Ulm - Neue Verkehrsführung überfordert viele Autofahrer

Baustelle

Seit dem Wochenende ist in Ulm die Blaubeurer-Tor-Brücke komplett gesperrt. Viele Autofahrer waren von der neuen Beschilderung überfordert, es kam zu wilden Spurwechseln und langen Staus.

Die komplette Sperrung der Blaubeurer-Tor-Brücke hat Ulm am Samstag zum Dauerstau auf der Bundesstraße 10 geführt. Eine neue, ungewohnte Verkehrsführung überforderte tausende Autofahrer. Trotz zahlreicher Schilder kam es zu Staus und gefährlichen Spurwechseln. Die marode Brücke muss abgerissen werden.

In der Nacht zu Samstag wurde die Verkehrsführung grundlegend geändert. Arbeiter passten die Fahrbahnmarkierungen und die Schilder an. Seitdem rollt der Verkehr nicht mehr über die Brücke. Er wird durch eine große Unterführung umgeleitet. Die Ziele der Fahrspuren haben sich komplett gedreht.

Bisher ging es auf der linken und mittleren Spur Richtung Autobahn. Die rechte Spur führte in die Stadt und zu den Einkaufszentren. Jetzt ist es genau umgekehrt. Die mittlere und rechte Spur führen nun zur Autobahn. Für die Fahrt in die Stadt muss die linke Spur genutzt werden. Große Schriftzüge auf der Fahrbahn und eine Schilderbrücke weisen darauf hin.

Gewohnheit siegt über Schilder

Am ersten Tag zeigte sich ein Bild der Überforderung. Viele einheimische Autofahrer fuhren wohl aus reiner Gewohnheit vor sich hin. Sie ignorierten die neue Beschilderung komplett. Auswärtige versuchten, sich an die neuen Wegweiser zu halten. Das führte zu einem unberechenbaren Durcheinander.

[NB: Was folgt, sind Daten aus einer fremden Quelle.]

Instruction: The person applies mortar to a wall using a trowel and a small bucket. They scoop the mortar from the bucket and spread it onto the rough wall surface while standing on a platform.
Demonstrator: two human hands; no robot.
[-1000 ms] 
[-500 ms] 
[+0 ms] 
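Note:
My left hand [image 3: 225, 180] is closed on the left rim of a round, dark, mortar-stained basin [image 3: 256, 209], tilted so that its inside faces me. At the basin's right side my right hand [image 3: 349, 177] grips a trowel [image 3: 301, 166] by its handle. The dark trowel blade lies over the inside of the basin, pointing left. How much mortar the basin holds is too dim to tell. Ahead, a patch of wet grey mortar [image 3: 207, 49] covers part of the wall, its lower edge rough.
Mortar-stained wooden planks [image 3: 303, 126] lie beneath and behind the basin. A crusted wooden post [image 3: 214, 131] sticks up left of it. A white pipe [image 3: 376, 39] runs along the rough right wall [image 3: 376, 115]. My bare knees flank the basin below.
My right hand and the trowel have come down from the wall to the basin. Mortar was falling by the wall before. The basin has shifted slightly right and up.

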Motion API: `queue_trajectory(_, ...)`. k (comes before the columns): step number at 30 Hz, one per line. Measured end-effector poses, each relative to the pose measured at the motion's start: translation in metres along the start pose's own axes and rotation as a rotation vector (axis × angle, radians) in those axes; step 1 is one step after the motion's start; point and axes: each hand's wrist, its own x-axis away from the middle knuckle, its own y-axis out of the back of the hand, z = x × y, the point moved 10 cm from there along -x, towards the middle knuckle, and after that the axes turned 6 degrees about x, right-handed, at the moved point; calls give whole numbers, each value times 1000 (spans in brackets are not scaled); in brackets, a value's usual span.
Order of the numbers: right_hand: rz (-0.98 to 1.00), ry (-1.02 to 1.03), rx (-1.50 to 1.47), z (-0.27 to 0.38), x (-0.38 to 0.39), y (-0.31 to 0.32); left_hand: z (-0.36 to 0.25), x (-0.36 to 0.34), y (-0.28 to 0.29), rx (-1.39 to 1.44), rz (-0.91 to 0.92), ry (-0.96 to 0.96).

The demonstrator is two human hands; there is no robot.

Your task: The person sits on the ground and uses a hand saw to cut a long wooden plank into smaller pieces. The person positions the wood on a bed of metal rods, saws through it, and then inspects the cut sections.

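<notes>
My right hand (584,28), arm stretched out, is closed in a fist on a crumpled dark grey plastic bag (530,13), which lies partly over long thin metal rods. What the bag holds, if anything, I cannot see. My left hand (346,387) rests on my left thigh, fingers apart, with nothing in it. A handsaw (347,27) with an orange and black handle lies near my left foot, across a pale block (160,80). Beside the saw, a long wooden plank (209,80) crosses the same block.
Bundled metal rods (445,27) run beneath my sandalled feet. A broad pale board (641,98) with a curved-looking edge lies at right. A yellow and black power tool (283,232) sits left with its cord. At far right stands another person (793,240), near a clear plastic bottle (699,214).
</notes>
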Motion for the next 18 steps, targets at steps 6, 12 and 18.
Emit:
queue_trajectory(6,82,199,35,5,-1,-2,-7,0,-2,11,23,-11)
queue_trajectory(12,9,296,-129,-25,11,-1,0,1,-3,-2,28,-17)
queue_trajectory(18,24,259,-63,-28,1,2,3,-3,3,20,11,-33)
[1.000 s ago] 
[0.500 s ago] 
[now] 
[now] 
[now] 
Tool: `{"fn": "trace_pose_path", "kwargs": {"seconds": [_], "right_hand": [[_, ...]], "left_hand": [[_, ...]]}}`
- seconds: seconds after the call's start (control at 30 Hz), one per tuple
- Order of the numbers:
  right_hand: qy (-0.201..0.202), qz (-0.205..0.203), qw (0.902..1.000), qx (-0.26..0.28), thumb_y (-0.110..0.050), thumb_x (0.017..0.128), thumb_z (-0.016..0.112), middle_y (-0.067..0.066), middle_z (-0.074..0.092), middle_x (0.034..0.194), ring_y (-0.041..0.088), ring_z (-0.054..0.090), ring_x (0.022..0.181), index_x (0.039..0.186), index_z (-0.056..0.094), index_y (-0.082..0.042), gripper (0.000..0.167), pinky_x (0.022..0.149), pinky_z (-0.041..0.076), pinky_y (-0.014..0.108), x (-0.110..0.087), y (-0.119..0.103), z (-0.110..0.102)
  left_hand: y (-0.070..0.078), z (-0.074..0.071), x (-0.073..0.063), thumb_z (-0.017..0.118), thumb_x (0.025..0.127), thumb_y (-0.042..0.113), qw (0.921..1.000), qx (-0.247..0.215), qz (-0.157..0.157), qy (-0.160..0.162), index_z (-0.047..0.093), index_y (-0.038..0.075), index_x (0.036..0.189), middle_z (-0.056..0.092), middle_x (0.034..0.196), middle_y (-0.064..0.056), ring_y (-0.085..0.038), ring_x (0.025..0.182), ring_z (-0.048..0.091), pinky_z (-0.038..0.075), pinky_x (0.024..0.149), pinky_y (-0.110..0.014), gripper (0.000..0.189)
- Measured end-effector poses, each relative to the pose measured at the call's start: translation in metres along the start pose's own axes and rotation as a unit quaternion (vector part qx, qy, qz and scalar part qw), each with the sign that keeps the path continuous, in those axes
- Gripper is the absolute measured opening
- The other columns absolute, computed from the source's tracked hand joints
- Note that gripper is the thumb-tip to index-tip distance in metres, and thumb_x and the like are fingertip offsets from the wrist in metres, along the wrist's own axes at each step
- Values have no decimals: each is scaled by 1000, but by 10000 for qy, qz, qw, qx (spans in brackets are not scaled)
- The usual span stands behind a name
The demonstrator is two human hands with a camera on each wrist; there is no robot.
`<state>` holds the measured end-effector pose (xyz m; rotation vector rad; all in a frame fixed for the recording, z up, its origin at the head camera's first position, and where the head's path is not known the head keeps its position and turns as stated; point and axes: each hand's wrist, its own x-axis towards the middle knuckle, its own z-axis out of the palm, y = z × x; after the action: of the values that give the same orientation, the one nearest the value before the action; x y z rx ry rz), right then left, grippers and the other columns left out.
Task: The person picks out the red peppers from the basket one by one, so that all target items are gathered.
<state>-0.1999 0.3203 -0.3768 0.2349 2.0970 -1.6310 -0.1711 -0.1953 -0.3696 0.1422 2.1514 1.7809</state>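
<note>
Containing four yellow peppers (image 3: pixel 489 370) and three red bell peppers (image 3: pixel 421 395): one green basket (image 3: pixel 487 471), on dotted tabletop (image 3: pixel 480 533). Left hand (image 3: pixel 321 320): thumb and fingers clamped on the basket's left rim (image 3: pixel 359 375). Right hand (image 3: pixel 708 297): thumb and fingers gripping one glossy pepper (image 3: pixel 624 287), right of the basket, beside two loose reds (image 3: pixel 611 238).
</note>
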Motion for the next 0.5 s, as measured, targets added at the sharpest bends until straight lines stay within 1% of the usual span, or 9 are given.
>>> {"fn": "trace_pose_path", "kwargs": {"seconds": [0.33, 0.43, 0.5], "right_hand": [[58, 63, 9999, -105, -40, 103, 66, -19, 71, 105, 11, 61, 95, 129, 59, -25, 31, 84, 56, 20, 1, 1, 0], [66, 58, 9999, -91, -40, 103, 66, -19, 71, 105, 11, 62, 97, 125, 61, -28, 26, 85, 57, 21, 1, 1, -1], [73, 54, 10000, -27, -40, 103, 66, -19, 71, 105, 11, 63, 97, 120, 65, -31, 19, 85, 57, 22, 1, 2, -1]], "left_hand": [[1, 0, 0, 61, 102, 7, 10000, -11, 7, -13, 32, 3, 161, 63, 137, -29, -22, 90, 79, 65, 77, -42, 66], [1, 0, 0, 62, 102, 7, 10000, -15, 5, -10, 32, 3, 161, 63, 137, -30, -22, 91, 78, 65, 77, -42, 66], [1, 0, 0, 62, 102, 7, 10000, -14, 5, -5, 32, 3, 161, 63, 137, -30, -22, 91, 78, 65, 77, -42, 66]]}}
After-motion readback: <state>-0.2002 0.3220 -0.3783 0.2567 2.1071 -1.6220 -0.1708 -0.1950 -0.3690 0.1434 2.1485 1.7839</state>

Selbst Fahrer von Linienbussen waren überfordert. Sie achteten nicht auf die neuen Schilder. Plötzlich wechselten sie über drei Spuren. Damit blockierten sie den gesamten Verkehr. Ein Hupkonzert war immer wieder die Begleitmusik. Zu Unfällen kam es bisher nicht. Ein Stau von mehreren hundert Metern und wilde Spurwechsel waren aber der Dauerzustand.

Auf den beiden rechten Spuren geht es nun in die Unterführung. Von dort führt der Weg wieder hinauf auf die Wallstraßenbrücke. Die Abfahrt zur Kienlesbergstraße war am Samstag komplett überlastet. Viele Autos kamen aus Oberschwaben. Sie wollten wohl zu IKEA auf der gewohnten rechten Spur. Nun landeten sie auf dem Kienlesberg und suchten einen Ausweg.

Stadt informierte im Vorfeld massiv

Die Stadt hatte die neue Verkehrsführung wochenlang beworben. Über die App „ulmbautum“ und die Projekt-Webseite wurde informiert. Auch Plakate und Medienberichte gab es zahlreich. Doch offenbar wurden nicht genügend Autofahrer erreicht. Die Realität am Samstag sprach eine deutliche Sprache.

Die Situation wird weiterhin durch die Stadtverwaltung un den Verkehrsabsicherer beobachtet. Wenn nötig, werden weitere Schilder aufgestellt. An der riesigen Baustelle stehen bereits 1.800 Absperrschranken. Dazu kommen 350 Leitbaken und 110 Verkehrszeichen.

Der Abriss der Brücke steht kurz bevor. Sie wird erst angehoben, um das historische Tor darunter zu schützen, dann folgt der Abriss. Parallel laufen bereits die Arbeiten für einen neuen Tunnel. Er soll zukünftig den Verkehr der B10 aufnehmen.